**Work item**
Your reply should be made up of every line in the records below that holds the string "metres".

**Exercise data**
Start of Block

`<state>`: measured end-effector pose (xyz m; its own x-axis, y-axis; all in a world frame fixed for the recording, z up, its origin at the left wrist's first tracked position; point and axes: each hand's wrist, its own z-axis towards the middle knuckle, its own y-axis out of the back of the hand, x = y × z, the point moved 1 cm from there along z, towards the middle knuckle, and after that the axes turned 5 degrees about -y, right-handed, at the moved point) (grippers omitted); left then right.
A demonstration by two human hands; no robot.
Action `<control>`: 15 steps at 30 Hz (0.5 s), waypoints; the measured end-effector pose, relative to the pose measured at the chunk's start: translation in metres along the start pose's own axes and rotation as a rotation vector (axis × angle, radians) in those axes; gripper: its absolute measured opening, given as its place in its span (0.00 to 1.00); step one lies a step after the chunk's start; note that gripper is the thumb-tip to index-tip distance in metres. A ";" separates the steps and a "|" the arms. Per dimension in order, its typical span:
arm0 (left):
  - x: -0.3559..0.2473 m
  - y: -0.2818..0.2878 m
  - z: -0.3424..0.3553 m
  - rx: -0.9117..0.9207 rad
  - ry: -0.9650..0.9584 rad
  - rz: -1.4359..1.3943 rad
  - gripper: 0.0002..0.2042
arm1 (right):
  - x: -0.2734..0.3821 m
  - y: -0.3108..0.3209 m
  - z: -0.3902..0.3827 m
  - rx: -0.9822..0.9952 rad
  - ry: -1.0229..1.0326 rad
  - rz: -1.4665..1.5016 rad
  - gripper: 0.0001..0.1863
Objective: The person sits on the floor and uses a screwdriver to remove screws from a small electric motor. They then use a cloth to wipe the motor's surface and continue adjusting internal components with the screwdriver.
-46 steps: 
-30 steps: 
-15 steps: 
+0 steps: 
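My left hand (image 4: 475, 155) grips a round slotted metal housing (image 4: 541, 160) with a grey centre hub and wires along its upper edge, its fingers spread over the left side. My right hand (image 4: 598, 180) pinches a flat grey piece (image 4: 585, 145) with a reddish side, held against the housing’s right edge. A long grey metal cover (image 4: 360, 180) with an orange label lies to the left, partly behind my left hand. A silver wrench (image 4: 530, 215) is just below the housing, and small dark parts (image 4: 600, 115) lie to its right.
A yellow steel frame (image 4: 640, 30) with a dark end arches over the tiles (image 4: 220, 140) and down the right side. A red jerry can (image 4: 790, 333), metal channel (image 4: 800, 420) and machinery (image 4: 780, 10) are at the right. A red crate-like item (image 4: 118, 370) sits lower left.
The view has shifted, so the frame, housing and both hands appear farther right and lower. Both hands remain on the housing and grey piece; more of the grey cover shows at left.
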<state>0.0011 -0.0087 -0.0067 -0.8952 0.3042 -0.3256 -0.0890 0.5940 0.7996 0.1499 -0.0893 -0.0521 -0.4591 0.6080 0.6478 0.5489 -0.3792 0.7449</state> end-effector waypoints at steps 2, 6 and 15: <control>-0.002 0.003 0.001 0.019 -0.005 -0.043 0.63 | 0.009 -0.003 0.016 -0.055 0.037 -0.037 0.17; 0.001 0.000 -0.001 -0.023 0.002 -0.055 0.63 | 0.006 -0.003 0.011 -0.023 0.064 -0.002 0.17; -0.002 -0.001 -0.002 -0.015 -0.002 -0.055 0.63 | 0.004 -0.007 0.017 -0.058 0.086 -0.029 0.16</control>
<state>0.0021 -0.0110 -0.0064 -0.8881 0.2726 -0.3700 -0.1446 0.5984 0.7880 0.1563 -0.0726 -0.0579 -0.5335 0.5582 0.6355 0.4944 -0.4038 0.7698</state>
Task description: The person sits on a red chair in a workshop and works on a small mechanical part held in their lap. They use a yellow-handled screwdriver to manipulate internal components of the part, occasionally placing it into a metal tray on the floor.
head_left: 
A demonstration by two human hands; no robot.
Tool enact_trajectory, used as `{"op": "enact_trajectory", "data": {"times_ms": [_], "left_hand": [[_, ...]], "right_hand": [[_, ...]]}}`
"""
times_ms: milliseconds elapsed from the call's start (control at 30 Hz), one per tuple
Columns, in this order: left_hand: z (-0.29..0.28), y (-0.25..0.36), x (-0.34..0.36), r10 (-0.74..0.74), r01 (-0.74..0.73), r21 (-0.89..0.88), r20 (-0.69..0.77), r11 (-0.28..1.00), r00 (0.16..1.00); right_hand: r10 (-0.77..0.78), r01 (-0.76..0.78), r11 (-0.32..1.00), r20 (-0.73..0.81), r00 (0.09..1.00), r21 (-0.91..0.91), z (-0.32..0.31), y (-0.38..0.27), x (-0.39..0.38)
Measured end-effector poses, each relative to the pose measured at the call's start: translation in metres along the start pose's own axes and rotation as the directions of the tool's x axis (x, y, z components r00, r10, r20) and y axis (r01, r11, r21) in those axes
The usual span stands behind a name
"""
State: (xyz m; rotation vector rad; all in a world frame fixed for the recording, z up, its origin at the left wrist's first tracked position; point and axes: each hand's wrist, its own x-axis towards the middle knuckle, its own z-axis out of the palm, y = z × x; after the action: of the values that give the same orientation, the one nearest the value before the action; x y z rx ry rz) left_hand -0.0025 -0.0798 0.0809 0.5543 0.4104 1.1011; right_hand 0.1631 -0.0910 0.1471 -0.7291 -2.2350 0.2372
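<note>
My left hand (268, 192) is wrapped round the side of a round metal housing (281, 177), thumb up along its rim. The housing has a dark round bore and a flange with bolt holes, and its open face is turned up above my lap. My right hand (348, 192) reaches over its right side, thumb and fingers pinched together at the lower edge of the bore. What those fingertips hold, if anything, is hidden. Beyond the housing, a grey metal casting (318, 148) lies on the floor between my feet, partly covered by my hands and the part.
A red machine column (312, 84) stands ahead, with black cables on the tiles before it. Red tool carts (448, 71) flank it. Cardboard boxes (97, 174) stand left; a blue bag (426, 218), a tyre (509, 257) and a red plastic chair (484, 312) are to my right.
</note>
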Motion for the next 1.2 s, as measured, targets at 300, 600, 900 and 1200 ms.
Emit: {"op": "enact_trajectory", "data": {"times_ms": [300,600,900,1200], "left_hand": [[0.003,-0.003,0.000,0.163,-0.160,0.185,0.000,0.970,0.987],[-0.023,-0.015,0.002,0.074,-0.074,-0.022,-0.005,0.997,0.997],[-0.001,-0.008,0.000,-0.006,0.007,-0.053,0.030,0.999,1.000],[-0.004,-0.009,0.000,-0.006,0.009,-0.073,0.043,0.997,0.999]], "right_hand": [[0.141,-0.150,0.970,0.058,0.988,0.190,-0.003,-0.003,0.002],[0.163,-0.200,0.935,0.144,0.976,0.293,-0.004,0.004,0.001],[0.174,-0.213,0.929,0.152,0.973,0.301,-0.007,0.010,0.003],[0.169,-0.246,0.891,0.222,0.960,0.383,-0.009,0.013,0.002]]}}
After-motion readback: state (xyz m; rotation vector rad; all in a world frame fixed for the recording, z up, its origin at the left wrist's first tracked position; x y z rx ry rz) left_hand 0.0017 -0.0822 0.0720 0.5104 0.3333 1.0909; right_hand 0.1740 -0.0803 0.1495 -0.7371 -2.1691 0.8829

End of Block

**Expected answer**
Action `<control>`: 15 steps at 30 Hz (0.5 s), waypoints; the measured end-effector pose, relative to the pose measured at the chunk's start: translation in metres along the start pose's own axes and rotation as a rotation vector (axis × angle, radians) in those axes; gripper: its absolute measured opening, given as its place in its span (0.00 to 1.00); step one lies a step after the chunk's start; note that gripper is the thumb-tip to index-tip distance in metres. A ";" separates the steps and a "|" the arms. Per dimension in order, its typical span:
Measured end-effector poses, each relative to the pose measured at the call's start: translation in metres along the start pose's own axes and rotation as the directions of the tool's x axis (x, y, z components r00, r10, r20) and y axis (r01, r11, r21) in those axes

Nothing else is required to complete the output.